I paint so quick, I’ve come from graffiti, which is all about quick painting, so I could paint a piece so fast. But that for me back then, I had to try and use those skills and transition those into a studio practice just because of the family and apply them somewhere else where I guess it would serve a purpose still. I wouldn’t want to lose the skills I gained from graffiti to move into studio work.

Studio work for me is such a big focus in the future, because graffiti, in a different time I still want to paint pieces and I still will paint graffiti, but it’s purely just going to be for that, and then studio work is really taking those skills into that practice.

I’ve had such an amazing experience in the last two years realising how I paint in different environments and how I respond to different surfaces and brushes. Like if it’s a brush or a palette knife or a broom or a hand, or just some random thing I found, I’ll paint with that, easy.
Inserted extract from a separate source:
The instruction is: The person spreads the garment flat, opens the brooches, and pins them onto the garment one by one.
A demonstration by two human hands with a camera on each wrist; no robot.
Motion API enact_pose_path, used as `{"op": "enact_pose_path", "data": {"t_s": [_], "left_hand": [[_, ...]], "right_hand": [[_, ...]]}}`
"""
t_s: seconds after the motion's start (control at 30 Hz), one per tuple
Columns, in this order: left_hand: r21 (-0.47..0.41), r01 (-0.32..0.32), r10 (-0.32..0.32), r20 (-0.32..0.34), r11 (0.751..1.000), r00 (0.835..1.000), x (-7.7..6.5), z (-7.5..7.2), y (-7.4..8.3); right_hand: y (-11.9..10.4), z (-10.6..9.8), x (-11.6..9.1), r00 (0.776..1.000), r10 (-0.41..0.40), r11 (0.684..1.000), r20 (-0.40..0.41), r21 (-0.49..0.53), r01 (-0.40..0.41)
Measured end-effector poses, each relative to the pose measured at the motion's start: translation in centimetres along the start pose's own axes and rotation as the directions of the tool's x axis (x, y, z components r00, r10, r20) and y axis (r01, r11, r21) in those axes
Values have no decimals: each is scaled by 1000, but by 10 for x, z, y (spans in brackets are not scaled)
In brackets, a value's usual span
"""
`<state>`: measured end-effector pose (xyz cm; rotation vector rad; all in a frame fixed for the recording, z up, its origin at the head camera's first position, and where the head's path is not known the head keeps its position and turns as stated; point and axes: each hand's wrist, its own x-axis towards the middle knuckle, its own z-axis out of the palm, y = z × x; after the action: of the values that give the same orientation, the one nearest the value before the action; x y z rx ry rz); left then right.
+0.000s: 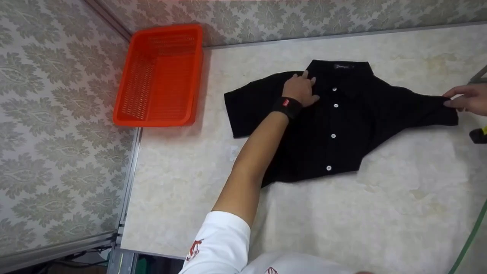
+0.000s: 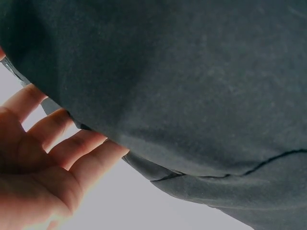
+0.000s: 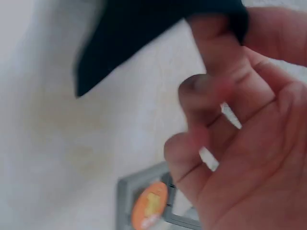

It’s all about the process for me. I don’t really care what it looks like half the time. If I’m enjoying painting and I’m liking what I’m doing, for me that’s successful. But if someone can look at it and go, that’s shit or whatever, that’s cool. But for me, this is so much more than just what it looks like.

I’m almost like an art nerd in some way. In graffiti, I was so about getting different strokes and different nozzles and doing different things, and getting skinny lines, and then clean and precise and just doing one hits and painting with both hands, and that’s really nice. In the studio work, I found a whole different nerdiness with all different brushes and paints and different mediums. Even talking about it now, I’m getting excited.

Getting Into the Flow State

Time just disappears when I’m in those moments; it doesn’t exist. All it is is just me and the painting and how I feel, and that just comes out however it comes out. I really just wish more people had that in their life to some degree.

It’s all intuitive-based in the beginning. It’s taken me time to realise how my process works, and obviously, that’s only been a couple of years since I’ve really sat with it. So colours for me are a big thing. I love certain colour tones. I did design where I learned colour theory. That’s such an important part, too. In a lot of abstract work and how I paint, it has to have those colour tones that don’t clash too much with each other, but they’re also quite complimentary.

There’s a big canvas that I’ve done which I love that I’m really proud of. I was playing a blues album, like a playlist of blues, and I just let the music take over me, and I was just grabbing paint. I had all my paint, I was grabbing tins, and I would just paint without a brush, and then I’d move and do something else. And to me, I call that painting The Devil’s Blues. But you look at it, and it’s vibrant, it doesn’t look like blues, but to me, that was the feeling I had when I was in it, and it just represents the way that I interpreted the music, is what it looks like.

A lot of my studio work is based on music and then experiences that I have. I might just have a certain moment like in the day or whenever it is, or in a dream, I dream very vividly, and I try and take those inspirations of all those little meanings. I don’t write them down as much as I should, but I have a lot in the past, and I’ll just sort of look back at that and go, “oh that’s right.” And then I would just go back to that moment, or try to tap back into that moment and have a visual outcome with it.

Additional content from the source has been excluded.